- Born: 1974 (age 51–52)
- Education: PG diploma (Computer Science)
- Occupations: President of TNCA; Director of India Cements Limited;
- Spouse: Gurunath Meiyappan
- Parent: N. Srinivasan

= Rupa Gurunath =

Indian businesswoman (born 1974)

Rupa Gurunath is the former president of the Tamil Nadu Cricket Association (TNCA). She was the first woman to hold the office. She is also a 'whole-time' director of India Cements Limited.

== Corporate career ==
Rupa serves on the board of eight different companies, including India Cements Limited, the owners of the Chennai Super Kings Indian Premier League franchise through Chennai Super Kings Cricket Ltd (CSKCL), a holding company.

In 2019, during the 87th Annual General Meeting, Rupa was elected unopposed as president of the Tamil Nadu Cricket Association (TNCA), making her the first woman to head a state cricket association in India. She succeeded her father N. Srinivasan as president. During her tenure, the Tamil Nadu cricket team enjoyed considerable success, winning back-to-back Syed Mushtaq Ali T20 Trophies in 2021 and 2021. However, in June 2021, Rupa was found guilty of 'conflict of interest' by the BCCI ethics officer, retired Justice D. K. Jain, due to her dual role as a "whole-time director and promoter of ICL India Cements Limited", the owners of the Chennai Super Kings IPL franchise.
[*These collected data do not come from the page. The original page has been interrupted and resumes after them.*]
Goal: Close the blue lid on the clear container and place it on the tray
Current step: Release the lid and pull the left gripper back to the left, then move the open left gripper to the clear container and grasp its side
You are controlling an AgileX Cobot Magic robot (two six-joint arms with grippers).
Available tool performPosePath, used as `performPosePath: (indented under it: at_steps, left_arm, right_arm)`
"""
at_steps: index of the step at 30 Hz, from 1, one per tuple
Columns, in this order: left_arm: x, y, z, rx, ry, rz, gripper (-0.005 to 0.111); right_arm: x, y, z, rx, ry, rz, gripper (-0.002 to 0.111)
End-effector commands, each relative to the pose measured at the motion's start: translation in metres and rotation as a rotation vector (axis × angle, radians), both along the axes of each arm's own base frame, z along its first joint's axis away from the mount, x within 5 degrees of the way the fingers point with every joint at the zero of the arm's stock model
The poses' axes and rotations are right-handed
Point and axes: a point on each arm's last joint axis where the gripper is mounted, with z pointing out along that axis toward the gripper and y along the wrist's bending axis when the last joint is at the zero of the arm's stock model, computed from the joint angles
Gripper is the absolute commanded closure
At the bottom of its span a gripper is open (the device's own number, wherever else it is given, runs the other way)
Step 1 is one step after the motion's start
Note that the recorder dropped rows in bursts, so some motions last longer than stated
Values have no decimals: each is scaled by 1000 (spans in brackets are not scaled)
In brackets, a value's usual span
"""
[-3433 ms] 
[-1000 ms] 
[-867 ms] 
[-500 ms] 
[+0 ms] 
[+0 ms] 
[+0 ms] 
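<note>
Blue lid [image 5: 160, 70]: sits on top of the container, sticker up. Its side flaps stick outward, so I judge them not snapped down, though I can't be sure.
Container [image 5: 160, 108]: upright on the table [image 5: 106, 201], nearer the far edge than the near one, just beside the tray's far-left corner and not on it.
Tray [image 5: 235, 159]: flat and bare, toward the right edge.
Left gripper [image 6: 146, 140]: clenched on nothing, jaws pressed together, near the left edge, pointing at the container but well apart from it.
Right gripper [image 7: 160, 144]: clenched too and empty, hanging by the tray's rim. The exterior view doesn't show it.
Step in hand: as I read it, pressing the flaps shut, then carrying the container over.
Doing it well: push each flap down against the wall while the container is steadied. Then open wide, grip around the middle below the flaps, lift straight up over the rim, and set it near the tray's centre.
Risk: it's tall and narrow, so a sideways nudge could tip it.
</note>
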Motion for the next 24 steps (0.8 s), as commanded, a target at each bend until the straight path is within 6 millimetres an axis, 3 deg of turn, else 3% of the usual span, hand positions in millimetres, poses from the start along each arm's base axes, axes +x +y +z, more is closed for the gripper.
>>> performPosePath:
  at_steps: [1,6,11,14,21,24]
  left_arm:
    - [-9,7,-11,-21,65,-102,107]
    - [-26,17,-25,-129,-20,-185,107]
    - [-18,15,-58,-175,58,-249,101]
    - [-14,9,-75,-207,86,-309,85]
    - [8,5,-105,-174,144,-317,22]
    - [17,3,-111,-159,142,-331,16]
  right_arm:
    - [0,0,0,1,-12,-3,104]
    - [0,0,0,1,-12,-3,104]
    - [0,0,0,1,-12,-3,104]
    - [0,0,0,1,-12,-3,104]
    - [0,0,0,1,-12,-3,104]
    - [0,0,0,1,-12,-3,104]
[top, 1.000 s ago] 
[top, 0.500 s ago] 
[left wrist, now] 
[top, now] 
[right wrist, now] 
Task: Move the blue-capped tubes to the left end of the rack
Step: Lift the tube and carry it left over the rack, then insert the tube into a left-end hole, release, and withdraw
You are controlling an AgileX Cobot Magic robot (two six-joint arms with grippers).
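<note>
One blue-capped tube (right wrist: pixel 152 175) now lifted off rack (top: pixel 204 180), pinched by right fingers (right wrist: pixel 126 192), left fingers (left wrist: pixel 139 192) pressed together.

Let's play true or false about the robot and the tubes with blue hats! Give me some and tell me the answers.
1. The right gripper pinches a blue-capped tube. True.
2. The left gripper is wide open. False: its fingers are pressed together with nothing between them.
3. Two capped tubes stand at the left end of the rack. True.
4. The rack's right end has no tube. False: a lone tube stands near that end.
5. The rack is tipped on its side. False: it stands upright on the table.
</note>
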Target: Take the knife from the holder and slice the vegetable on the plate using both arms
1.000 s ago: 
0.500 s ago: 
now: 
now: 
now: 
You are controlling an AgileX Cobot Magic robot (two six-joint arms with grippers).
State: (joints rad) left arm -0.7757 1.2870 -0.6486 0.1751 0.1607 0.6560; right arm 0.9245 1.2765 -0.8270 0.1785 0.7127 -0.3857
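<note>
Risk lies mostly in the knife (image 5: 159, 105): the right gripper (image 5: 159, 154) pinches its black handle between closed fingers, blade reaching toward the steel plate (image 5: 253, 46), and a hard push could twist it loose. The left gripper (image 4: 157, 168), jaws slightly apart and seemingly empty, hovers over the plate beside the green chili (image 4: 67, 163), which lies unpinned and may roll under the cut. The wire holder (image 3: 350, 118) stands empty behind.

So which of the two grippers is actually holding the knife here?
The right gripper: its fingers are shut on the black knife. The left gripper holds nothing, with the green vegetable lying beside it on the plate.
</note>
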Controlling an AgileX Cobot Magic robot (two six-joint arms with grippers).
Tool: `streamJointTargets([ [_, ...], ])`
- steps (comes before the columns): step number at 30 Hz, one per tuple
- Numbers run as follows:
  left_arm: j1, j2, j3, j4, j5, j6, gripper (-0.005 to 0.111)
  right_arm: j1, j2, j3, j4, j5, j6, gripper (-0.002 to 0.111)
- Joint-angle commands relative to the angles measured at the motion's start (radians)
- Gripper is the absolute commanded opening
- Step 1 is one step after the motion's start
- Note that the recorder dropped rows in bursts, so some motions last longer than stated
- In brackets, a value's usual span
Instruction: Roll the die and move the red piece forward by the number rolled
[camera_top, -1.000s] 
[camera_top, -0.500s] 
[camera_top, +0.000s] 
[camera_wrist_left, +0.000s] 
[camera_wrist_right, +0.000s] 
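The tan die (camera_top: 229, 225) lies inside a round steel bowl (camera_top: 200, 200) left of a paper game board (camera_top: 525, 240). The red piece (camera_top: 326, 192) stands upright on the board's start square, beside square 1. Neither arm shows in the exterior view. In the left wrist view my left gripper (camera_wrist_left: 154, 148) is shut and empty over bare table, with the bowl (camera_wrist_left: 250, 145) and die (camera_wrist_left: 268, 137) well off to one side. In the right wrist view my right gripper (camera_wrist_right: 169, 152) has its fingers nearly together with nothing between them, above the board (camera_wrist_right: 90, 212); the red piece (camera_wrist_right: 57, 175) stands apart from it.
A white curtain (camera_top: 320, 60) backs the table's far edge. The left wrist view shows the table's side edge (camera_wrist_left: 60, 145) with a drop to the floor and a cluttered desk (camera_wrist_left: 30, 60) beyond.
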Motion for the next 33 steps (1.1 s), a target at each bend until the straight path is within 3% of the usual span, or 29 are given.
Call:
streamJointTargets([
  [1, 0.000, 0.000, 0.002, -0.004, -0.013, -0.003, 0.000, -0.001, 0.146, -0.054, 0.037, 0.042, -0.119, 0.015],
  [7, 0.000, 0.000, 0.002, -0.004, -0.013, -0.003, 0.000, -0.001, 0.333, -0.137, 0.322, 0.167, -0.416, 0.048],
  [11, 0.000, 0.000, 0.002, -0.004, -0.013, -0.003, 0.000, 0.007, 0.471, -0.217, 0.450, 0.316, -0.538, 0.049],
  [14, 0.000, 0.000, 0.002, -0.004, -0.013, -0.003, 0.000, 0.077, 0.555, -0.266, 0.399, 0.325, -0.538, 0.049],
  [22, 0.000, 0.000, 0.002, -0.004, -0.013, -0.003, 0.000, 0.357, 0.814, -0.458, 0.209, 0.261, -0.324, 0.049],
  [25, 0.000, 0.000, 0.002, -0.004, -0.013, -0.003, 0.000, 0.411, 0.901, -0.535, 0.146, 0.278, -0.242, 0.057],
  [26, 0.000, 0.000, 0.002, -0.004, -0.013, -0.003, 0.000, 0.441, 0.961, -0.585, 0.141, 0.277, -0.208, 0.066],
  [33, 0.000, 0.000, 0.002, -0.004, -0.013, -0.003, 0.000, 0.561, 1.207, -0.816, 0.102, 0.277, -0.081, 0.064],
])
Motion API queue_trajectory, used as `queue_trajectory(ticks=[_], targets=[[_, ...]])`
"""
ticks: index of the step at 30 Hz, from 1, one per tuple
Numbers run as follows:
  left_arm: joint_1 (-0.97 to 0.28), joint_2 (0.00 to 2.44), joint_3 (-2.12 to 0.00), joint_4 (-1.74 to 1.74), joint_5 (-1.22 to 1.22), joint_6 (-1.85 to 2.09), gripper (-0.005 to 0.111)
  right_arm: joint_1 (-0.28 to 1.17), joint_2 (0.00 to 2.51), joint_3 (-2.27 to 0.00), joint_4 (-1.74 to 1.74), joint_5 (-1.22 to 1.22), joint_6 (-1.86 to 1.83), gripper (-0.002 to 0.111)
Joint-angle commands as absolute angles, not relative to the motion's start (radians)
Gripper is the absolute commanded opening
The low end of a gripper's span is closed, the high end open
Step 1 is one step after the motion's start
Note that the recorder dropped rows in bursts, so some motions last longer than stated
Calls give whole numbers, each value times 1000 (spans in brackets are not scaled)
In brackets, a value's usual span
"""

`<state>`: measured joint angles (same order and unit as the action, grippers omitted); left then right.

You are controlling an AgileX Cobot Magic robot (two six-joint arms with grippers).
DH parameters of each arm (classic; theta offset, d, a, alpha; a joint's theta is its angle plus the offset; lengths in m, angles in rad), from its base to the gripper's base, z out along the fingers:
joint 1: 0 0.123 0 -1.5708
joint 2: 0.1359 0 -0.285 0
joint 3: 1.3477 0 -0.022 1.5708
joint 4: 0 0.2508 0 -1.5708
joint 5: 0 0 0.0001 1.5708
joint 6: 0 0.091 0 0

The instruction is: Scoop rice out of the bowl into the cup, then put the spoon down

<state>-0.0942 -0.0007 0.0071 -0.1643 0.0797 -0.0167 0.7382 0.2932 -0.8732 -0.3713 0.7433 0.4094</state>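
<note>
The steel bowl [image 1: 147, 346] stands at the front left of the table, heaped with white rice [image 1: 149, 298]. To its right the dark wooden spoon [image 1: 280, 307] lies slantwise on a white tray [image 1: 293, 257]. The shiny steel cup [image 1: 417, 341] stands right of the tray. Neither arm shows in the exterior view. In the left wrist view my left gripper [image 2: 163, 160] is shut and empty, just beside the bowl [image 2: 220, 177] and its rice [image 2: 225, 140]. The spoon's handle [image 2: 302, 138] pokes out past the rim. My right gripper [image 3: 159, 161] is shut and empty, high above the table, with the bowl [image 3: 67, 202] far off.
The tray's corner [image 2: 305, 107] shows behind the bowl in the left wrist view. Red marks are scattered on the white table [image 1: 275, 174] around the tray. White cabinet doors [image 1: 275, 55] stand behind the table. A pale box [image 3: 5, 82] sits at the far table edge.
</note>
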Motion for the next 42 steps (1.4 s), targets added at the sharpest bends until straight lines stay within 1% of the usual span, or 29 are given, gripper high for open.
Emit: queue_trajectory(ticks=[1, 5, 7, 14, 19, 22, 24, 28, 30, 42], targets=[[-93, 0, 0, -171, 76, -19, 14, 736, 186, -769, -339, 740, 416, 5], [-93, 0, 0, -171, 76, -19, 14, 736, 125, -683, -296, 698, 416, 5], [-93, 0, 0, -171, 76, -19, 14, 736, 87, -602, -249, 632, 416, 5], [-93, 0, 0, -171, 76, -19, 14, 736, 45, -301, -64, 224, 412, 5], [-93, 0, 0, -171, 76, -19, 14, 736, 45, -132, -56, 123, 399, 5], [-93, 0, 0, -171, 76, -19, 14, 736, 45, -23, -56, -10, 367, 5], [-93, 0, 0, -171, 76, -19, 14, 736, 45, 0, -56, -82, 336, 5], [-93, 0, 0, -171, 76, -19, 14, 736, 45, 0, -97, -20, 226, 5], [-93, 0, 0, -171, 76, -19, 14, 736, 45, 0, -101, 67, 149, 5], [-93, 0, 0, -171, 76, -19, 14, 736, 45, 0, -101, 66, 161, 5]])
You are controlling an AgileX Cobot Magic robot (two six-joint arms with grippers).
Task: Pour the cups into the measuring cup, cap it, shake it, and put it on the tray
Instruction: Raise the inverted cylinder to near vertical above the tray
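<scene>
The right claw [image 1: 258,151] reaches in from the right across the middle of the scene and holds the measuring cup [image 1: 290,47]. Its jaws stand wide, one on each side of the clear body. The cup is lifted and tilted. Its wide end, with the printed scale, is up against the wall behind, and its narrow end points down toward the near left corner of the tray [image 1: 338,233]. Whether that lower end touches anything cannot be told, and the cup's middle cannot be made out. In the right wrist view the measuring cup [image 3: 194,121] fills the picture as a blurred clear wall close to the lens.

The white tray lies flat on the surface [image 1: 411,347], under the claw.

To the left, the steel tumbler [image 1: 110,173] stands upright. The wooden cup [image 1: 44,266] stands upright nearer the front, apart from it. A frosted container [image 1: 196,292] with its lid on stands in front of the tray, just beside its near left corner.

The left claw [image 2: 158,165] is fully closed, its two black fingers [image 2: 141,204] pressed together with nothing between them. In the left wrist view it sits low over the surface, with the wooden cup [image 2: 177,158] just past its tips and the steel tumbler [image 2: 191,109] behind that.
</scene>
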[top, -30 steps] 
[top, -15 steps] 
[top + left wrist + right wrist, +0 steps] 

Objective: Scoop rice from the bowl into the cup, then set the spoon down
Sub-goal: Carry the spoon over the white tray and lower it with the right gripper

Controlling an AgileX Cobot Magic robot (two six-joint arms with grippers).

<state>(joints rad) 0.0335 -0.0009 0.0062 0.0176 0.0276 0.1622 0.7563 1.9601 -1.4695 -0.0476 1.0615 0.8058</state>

Rupa resigned as the president of the TNCA in December 2021, citing an intention to "focus on business and personal commitments."

== Personal life ==
Rupa is the daughter of Indian industrialist, former president of the BCCI, and former chairman of the ICC, N. Srinivasan.

Rupa is married to Gurunath Meiyappan, a former Chennai Super Kings official and member of the AVM family, who was banned for life from any involvement in cricket for his role in the 2013 IPL betting scandal by the Lodha Committee.